You can see I have the featured images turned on. I set the default at 75 x 75. I then added on five additional image sizes to use all over my theme. Pretty handy I say!

Now, for a lot of my VoodooPress readers, you are probably using a child theme of twentyten. What then? Featured images are already turned on, and the default image size is set, and being used for a header. What if you want to add more image sizes to a child theme? Well I just add them onto theme setup. If you recall this post, we made our own function called voodoochild_setup which runs on after setup theme. If you have that function, you can drop your add image size in there. That’s how I’ve done it on VoodooPress. If you didn’t follow that, here’s a function for your twentyten child theme that will add image sizes.
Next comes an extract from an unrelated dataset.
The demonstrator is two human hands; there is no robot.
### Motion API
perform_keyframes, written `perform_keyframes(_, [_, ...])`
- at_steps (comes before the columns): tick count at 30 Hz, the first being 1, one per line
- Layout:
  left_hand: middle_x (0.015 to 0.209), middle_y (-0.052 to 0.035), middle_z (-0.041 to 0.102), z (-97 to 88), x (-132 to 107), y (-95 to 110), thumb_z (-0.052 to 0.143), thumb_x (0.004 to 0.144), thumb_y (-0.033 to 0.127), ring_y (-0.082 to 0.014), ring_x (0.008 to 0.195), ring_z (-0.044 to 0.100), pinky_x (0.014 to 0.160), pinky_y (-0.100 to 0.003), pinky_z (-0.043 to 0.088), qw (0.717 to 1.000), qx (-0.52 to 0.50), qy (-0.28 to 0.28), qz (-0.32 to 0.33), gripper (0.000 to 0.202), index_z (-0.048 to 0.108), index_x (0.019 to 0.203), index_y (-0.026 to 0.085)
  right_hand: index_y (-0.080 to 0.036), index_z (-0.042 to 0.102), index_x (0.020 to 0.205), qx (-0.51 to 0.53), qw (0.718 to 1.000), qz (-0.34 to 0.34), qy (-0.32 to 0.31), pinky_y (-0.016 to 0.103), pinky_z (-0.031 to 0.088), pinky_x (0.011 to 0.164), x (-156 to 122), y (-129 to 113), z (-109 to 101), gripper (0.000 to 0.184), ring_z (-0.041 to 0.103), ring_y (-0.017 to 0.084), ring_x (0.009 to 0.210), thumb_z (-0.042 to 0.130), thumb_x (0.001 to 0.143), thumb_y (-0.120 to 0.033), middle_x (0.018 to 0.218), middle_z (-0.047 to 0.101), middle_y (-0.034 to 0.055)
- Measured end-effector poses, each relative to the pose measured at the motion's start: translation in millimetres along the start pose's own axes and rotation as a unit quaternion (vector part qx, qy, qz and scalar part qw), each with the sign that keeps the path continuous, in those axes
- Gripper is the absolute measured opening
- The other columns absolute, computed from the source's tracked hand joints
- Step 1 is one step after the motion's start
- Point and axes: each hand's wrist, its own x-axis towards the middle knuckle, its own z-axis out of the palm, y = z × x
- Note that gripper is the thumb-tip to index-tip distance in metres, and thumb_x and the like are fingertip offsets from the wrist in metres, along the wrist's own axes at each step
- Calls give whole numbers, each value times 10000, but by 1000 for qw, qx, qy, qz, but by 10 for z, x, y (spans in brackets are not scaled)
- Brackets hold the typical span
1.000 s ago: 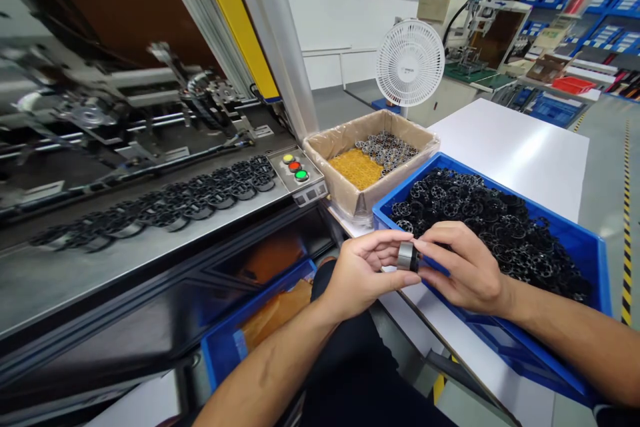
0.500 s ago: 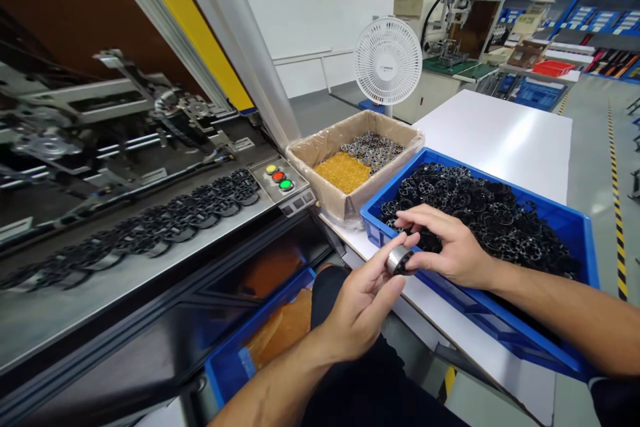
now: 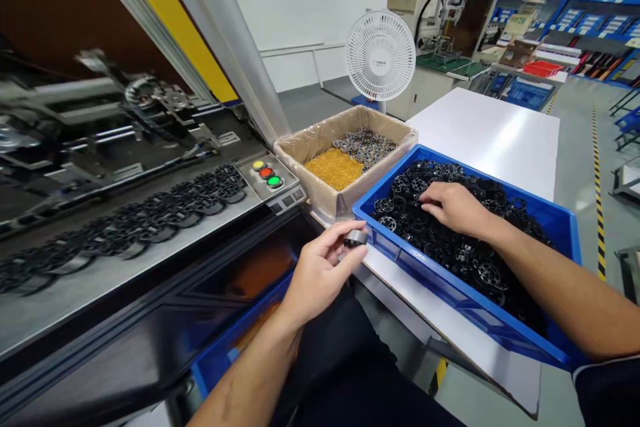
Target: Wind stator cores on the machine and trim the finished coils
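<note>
In the head view, my left hand (image 3: 323, 267) pinches a short silver metal ring with a black inner part (image 3: 356, 238) between thumb and fingers. It is held just off the near left corner of a blue plastic bin (image 3: 415, 255). My right hand (image 3: 457, 210) is inside that bin, over a heap of black spoked round parts (image 3: 487, 273). Its thumb and fingers are bent together at the parts, and what lies between the fingertips cannot be made out.
Left, rows of black round parts (image 3: 160, 217) line the machine's metal ledge beside yellow, red and green buttons (image 3: 267, 173). Behind the bin stands a plastic-lined carton (image 3: 320, 190) of yellow and dark parts. A white fan (image 3: 381, 57) is beyond it. A lower blue bin (image 3: 215, 360) sits under the ledge.
My hands have parted. The left hand has drawn leftward with the metal ring, while the right has let go of it and moved over the heap in the blue bin. The view has shifted slightly.
</note>
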Motion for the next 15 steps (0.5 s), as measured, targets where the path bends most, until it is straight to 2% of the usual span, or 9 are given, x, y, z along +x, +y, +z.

function voodoochild_image_sizes(){

add_image_size ( 'admin-thumb', 100, 60, true );
add_image_size( 'single-post-thumbnail', 150, 150, true ); // Permalink thumbnail size
add_image_size( 'title-image', 50, 27 ); // Title mini photo


add_action( 'after_setup_theme', 'voodoochild_image_sizes' );

And you just keep on adding whatever sizes you need to that. OK, there’s all the info you should need for adding image sizes. If you followed along earlier and are allowing user uploaded images, now when an image is uploaded, all the sizes you define in functions.php are available for use throughout your theme. Same thing even if you aren’t allowing user uploads. You can set a featured image in the backend, and all the sizes you define are available. Let’s take a look at how to use the images now to actually display them.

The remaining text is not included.